> _WHAT IS BEING ASKED_:
Reproduce the first line of the material below and each line after it, exactly, through the line containing "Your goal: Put", and give nothing more.

> _MATERIAL PROVIDED_:
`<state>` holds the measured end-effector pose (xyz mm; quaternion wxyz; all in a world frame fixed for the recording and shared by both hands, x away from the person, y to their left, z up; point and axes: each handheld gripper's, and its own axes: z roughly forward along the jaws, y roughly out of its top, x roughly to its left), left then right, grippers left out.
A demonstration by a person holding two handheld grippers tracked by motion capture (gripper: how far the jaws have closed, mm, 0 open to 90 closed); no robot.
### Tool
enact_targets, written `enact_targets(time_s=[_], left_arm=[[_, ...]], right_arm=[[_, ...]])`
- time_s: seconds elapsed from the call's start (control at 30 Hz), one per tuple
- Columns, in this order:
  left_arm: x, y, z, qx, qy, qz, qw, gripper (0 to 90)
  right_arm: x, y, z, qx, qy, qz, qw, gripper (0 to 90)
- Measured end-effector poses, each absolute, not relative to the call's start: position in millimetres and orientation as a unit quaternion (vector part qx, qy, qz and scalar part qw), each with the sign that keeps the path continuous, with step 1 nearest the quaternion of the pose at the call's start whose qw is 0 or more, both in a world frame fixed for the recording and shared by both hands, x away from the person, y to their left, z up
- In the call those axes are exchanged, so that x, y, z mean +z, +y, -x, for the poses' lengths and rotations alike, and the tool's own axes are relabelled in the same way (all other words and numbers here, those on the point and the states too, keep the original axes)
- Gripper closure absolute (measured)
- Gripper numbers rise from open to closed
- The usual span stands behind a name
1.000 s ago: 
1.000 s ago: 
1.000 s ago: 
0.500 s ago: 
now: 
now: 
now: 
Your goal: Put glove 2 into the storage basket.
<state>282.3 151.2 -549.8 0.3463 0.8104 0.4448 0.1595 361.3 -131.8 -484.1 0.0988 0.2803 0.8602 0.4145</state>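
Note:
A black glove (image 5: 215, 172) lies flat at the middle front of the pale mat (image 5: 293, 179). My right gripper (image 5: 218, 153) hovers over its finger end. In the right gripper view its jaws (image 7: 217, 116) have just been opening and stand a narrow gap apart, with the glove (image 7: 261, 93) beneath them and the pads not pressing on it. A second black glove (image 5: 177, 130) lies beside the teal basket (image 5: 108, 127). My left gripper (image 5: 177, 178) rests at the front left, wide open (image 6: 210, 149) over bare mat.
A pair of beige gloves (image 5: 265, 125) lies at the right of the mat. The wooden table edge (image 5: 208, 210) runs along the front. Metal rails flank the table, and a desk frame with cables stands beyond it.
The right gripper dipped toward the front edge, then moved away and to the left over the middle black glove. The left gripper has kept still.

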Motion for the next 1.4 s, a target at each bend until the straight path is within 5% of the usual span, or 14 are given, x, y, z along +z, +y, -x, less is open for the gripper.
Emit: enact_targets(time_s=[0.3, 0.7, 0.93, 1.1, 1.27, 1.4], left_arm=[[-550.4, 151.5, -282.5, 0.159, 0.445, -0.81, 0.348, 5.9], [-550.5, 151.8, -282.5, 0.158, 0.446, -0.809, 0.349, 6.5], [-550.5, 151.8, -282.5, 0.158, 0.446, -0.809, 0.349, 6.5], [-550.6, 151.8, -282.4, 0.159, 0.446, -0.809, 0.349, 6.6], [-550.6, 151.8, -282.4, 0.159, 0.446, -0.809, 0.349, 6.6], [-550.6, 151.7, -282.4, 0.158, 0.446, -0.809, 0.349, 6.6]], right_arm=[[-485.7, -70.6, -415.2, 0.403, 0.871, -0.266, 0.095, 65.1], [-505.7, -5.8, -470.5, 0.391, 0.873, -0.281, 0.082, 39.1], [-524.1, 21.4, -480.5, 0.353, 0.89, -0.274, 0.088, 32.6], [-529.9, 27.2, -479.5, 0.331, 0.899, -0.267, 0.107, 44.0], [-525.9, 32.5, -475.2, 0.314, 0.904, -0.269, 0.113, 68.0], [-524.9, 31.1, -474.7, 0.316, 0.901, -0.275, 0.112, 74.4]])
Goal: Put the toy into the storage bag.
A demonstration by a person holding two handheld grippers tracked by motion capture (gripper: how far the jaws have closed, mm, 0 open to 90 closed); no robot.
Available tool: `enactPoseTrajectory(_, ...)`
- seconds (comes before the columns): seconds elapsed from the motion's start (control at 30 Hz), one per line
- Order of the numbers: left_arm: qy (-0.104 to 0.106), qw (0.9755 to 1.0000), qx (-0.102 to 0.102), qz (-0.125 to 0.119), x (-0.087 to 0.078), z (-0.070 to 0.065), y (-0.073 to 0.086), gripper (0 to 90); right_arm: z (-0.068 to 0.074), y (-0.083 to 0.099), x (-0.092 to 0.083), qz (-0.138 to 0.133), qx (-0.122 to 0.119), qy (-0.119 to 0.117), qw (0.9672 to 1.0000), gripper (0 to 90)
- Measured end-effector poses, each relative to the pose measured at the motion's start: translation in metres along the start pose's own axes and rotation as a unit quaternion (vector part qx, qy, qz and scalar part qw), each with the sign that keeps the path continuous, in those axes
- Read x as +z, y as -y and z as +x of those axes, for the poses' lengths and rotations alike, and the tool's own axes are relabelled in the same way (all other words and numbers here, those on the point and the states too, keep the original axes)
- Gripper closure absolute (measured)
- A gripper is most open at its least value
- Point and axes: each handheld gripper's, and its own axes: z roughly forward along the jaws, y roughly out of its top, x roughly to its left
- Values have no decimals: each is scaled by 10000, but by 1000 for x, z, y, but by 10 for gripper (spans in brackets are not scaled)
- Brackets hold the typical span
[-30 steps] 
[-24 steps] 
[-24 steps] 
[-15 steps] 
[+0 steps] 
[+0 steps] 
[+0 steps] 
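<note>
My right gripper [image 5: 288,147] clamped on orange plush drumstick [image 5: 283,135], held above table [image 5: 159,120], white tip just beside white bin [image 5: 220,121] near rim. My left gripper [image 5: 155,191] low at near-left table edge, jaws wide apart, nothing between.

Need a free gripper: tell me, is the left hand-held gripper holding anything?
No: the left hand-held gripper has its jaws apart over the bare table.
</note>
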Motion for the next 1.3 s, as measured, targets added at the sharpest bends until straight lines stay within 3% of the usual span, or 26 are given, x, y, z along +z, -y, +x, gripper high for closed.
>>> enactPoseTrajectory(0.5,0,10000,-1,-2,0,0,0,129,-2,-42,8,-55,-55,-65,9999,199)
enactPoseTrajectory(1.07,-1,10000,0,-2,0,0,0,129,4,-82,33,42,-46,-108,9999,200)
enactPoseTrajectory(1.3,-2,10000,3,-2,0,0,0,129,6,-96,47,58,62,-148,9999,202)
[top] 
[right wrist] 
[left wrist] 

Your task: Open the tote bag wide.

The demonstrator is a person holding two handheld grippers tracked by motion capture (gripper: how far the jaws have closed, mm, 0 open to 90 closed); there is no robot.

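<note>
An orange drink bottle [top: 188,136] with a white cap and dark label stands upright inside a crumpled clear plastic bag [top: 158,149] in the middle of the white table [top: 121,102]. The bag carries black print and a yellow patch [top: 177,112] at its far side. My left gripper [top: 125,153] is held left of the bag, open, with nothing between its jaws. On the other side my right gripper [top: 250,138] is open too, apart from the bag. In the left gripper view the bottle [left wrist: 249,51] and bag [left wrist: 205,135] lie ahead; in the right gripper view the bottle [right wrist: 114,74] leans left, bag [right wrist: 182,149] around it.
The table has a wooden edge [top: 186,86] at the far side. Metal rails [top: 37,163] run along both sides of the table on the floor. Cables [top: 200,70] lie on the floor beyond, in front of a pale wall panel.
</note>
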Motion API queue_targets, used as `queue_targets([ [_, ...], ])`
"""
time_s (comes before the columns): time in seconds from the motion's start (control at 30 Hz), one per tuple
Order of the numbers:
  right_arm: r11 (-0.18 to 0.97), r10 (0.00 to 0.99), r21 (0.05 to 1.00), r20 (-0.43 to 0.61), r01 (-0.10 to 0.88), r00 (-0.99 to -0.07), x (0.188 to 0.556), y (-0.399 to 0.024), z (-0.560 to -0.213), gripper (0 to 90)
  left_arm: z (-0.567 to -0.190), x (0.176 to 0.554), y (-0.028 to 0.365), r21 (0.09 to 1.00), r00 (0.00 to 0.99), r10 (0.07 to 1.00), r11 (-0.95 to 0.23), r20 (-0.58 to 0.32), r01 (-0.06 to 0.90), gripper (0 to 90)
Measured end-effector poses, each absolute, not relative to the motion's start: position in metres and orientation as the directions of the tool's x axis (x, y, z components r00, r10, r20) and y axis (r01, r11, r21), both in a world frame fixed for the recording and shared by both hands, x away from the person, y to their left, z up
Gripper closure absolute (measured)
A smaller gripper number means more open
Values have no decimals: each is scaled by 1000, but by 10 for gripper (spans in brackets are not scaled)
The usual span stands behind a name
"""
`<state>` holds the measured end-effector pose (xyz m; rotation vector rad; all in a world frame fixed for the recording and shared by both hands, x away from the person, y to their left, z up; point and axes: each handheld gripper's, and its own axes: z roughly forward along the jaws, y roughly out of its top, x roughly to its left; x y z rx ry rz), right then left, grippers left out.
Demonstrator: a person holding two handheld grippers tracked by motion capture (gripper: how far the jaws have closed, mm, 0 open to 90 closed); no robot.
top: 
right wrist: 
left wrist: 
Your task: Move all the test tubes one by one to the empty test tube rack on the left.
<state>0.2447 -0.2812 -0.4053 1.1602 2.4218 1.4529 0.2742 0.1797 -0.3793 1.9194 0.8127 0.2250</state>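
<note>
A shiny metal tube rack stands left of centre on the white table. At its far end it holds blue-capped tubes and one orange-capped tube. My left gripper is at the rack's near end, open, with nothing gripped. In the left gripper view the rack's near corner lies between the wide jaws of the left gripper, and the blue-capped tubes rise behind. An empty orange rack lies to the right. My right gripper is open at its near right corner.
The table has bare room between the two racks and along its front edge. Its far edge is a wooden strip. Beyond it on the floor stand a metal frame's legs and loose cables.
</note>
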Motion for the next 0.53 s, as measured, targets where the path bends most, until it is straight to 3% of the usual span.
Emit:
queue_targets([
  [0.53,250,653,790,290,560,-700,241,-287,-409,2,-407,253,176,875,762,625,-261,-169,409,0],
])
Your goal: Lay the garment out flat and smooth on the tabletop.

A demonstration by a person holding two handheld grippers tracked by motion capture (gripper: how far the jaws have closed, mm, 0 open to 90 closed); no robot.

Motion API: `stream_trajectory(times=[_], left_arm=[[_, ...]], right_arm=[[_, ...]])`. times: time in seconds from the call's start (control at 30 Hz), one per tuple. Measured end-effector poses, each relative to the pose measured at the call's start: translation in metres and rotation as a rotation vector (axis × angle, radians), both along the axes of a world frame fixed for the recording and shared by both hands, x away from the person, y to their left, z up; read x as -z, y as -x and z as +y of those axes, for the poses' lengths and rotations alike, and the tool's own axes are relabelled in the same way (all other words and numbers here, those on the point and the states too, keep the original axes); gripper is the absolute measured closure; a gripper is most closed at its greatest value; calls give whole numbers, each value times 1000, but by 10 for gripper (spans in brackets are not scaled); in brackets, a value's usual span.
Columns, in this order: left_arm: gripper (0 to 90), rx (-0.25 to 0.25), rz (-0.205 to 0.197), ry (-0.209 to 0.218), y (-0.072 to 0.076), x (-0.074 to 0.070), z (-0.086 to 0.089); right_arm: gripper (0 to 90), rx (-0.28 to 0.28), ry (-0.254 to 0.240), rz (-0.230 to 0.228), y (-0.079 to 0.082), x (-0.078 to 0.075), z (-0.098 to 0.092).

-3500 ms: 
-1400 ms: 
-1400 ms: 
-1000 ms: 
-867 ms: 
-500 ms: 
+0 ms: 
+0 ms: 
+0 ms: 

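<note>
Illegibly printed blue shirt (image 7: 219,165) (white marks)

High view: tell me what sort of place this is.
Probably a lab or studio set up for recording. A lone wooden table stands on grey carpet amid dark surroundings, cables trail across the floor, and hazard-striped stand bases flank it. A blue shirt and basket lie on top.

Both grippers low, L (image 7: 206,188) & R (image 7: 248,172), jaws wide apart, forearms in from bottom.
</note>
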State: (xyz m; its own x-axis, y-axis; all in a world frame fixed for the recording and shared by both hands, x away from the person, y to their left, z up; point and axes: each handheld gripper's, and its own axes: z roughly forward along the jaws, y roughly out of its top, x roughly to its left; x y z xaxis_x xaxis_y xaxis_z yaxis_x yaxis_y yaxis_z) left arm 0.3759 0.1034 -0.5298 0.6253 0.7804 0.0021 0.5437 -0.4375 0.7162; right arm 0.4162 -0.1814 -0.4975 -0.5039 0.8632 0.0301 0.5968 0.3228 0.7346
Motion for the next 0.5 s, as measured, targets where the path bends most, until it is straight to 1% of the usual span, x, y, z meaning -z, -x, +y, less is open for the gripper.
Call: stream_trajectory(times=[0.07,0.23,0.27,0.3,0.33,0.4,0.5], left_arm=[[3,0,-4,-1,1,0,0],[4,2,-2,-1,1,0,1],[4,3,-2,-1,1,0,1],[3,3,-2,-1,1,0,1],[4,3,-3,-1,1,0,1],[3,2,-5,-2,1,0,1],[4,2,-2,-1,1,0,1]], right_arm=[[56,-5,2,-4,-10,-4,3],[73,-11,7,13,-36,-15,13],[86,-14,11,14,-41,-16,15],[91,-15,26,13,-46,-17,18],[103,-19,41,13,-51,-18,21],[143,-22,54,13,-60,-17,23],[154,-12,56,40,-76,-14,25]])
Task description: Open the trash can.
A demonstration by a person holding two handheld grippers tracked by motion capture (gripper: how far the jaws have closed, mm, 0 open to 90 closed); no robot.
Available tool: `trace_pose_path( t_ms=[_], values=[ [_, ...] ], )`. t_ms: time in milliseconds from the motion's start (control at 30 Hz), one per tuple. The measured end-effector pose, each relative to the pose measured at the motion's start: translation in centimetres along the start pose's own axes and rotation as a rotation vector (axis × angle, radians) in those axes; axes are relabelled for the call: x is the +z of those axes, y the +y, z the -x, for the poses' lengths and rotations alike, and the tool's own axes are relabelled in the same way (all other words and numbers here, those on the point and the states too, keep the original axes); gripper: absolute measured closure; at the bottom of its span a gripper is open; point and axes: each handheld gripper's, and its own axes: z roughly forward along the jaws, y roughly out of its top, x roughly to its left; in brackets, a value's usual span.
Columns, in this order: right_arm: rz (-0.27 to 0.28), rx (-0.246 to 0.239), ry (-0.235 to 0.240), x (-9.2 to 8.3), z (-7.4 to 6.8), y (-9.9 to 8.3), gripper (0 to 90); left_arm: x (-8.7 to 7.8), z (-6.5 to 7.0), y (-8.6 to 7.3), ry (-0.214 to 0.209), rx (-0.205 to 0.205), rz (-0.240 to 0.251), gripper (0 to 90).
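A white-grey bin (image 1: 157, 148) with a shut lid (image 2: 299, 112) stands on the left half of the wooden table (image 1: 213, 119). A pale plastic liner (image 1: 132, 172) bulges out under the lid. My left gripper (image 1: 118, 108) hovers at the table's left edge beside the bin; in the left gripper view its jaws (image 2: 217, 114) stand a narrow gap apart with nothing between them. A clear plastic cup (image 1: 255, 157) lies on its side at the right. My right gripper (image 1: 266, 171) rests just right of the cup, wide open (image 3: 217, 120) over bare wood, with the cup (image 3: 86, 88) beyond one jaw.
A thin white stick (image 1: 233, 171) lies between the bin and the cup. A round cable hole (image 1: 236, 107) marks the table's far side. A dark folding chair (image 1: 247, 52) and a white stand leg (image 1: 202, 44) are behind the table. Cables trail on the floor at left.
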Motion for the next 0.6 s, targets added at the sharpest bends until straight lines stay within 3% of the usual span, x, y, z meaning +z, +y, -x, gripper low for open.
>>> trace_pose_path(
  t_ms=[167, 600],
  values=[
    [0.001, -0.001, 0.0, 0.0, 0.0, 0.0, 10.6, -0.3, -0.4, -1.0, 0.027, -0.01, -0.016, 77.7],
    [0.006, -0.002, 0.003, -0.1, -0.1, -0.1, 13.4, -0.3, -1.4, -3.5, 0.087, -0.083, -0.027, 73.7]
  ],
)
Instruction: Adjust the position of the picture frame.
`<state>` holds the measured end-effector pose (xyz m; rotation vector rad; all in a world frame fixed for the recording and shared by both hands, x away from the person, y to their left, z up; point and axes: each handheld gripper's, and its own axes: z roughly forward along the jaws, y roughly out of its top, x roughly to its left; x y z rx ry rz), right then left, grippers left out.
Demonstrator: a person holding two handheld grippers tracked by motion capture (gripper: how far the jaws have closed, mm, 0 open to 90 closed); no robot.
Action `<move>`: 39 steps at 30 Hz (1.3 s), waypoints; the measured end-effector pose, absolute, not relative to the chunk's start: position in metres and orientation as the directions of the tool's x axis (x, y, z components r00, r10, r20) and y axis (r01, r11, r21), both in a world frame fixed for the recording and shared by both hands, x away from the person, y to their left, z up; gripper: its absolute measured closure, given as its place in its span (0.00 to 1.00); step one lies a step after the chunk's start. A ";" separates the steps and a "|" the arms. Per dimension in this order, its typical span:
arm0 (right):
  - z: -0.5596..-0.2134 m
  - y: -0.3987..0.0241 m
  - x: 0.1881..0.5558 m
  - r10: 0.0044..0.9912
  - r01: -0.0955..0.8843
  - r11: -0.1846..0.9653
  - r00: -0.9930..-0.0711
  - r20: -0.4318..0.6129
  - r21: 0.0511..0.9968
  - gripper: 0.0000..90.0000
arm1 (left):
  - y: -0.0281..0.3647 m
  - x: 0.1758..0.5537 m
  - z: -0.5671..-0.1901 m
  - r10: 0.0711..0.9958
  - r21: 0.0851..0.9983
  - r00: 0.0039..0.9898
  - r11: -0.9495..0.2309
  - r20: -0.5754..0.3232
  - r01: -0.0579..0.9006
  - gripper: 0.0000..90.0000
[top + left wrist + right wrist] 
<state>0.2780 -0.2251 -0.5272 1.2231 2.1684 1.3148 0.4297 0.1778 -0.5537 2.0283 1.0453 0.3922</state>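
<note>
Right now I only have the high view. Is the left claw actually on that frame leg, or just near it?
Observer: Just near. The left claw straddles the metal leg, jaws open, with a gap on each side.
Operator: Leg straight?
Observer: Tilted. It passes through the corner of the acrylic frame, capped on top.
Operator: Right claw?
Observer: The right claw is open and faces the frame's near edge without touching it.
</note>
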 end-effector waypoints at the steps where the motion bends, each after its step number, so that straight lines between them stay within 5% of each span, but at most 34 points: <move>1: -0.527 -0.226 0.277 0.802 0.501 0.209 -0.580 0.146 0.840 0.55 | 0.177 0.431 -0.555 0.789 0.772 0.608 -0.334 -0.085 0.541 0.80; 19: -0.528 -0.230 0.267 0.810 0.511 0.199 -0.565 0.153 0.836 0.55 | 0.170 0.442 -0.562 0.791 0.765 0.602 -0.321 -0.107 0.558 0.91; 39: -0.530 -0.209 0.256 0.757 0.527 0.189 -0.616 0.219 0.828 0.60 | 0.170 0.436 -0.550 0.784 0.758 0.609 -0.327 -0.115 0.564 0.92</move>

> _WRITTEN RESPONSE_:
`<state>` holds the measured end-effector pose (xyz mm; quaternion wxyz; all in a world frame fixed for the recording and shared by both hands, x away from the person, y to their left, z up; point and axes: each handheld gripper's, and its own axes: z roughly forward along the jaws, y roughly out of its top, x roughly to its left), left then right, grippers left out.
A demonstration by a person holding two handheld grippers tracked by motion capture (gripper: how far the jaws have closed, mm, 0 open to 90 closed); no robot.
### Tool
enact_targets, written `enact_targets(time_s=[_], left_arm=[[_, ...]], right_arm=[[_, ...]])`
- time_s: seconds elapsed from the call's start (control at 30 Hz), one per tuple
- Columns, in this order:
  left_arm: x, y, z, qx, qy, qz, qw, gripper (0 to 90)
  right_arm: x, y, z, qx, qy, qz, qw, gripper (0 to 90)
- Measured end-effector poses, each absolute, not relative to the call's start: position in millimetres and orientation as a unit quaternion (vector part qx, qy, qz and scalar part qw), each with the sign that keeps the path continuous, with step 1 nearest the quaternion of the pose at the call's start whose qw is 0 or more, both in a world frame fixed for the recording and shared by both hands, x away from the person, y to their left, z up
- In the call those axes are exchanged, so that x, y, z mean +z, +y, -x, for the poses' lengths and rotations alike, and the tool's own axes are relabelled in the same way (all other words and numbers here, those on the point and the states too, keep the original axes)
- Gripper closure absolute (measured)
- Gripper numbers rise from open to closed
- The usual span stands behind a name
1.000 s ago: 
1.000 s ago: 
1.000 s ago: 
0.500 s ago: 
now: 
now: 
now: 
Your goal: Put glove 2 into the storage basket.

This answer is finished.